### About this exercise
Everything in the listing below must be reproduced exactly, apart from its images.

### Collected material
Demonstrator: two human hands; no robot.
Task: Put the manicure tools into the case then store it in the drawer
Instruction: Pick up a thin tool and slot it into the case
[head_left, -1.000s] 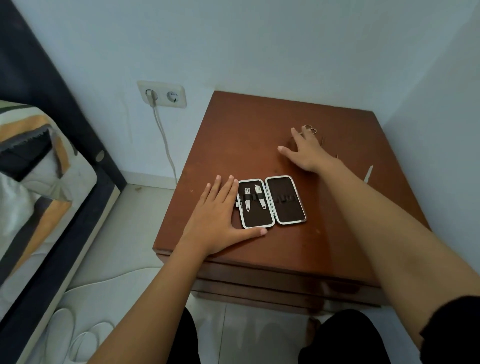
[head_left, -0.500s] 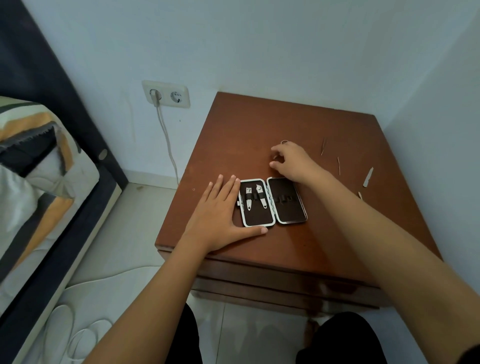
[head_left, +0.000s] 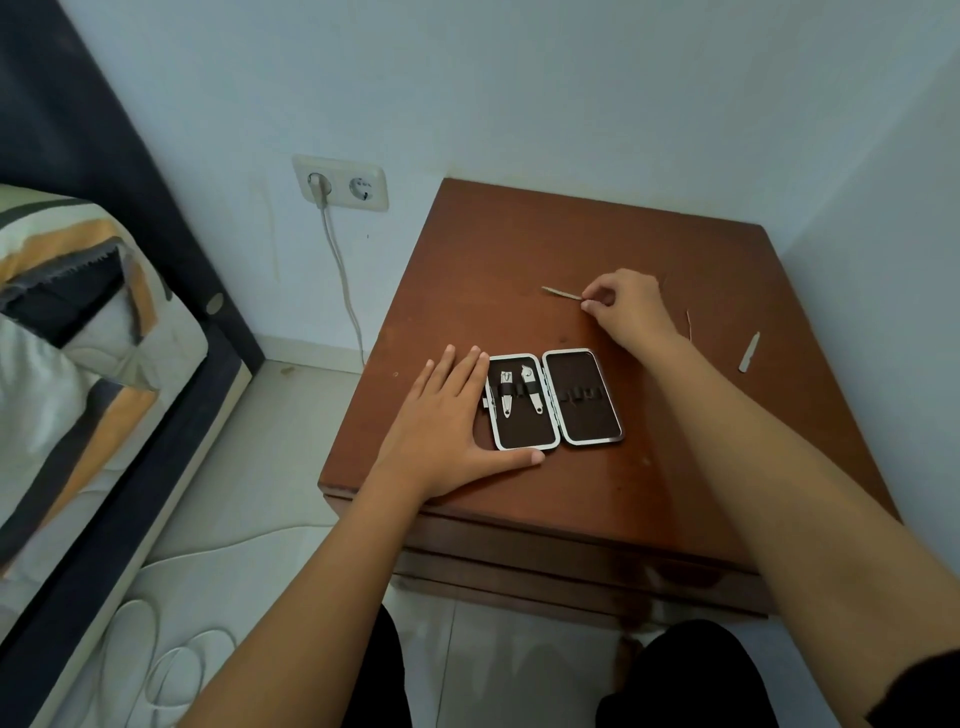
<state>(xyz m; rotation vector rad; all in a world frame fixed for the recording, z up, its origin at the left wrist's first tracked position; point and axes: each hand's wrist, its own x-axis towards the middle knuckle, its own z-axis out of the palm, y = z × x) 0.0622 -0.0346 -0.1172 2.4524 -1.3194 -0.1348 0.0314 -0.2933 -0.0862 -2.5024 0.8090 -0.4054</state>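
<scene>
A: On the near edge of the worktop (head_left: 649, 499), what is the left hand (head_left: 441, 421) doing?

B: It lies flat and open, palm down, fingers (head_left: 457, 369) spread along the left side of the case (head_left: 553, 400). The thumb runs under the case's near edge, touching it.

A: And the case?

B: Open, lying flat near the front of the worktop. Two metal tools (head_left: 519, 395) sit under the straps in the left half. The straps in the right half hold nothing.

A: Further back, the right hand (head_left: 626, 306)?

B: Closed in a pinch. Thumb and fingertips grip one end of a thin pointed tool (head_left: 561, 293), which sticks out to the left, low over the wood. Whether its tip touches the wood I cannot tell.

A: Anything else out there?

B: A file (head_left: 749, 352) lies well to the right, near the wall, and a thin pin-like tool (head_left: 689, 325) lies just beside the right wrist. Left of the worktop, a socket (head_left: 340, 182) with a cable plugged in.
</scene>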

### Exercise solution
Demonstrator: two human hands; no robot.
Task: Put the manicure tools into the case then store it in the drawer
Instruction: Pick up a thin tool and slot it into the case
[head_left, -1.000s] 
[head_left, -0.500s] 
[head_left, +0.000s] 
<state>(xyz m; rotation vector rad; all in a world frame fixed for the recording, z up, its origin at the left wrist's first tracked position; point and axes: each hand's wrist, its own x-axis towards the middle knuckle, its own z-axis out of the palm, y = z × x) 0.0622 -0.0346 -0.1172 2.4524 -1.3194 -0.1348 0.0314 -0.2933 -0.0862 -2.5024 0.8090 -0.4054</state>
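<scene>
A: On the near edge of the worktop (head_left: 649, 499), what is the left hand (head_left: 441, 421) doing?

B: It lies flat and open, palm down, fingers (head_left: 457, 369) spread along the left side of the case (head_left: 553, 400). The thumb runs under the case's near edge, touching it.

A: And the case?

B: Open, lying flat near the front of the worktop. Two metal tools (head_left: 519, 395) sit under the straps in the left half. The straps in the right half hold nothing.

A: Further back, the right hand (head_left: 626, 306)?

B: Closed in a pinch. Thumb and fingertips grip one end of a thin pointed tool (head_left: 561, 293), which sticks out to the left, low over the wood. Whether its tip touches the wood I cannot tell.

A: Anything else out there?

B: A file (head_left: 749, 352) lies well to the right, near the wall, and a thin pin-like tool (head_left: 689, 325) lies just beside the right wrist. Left of the worktop, a socket (head_left: 340, 182) with a cable plugged in.
</scene>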

No more output is required.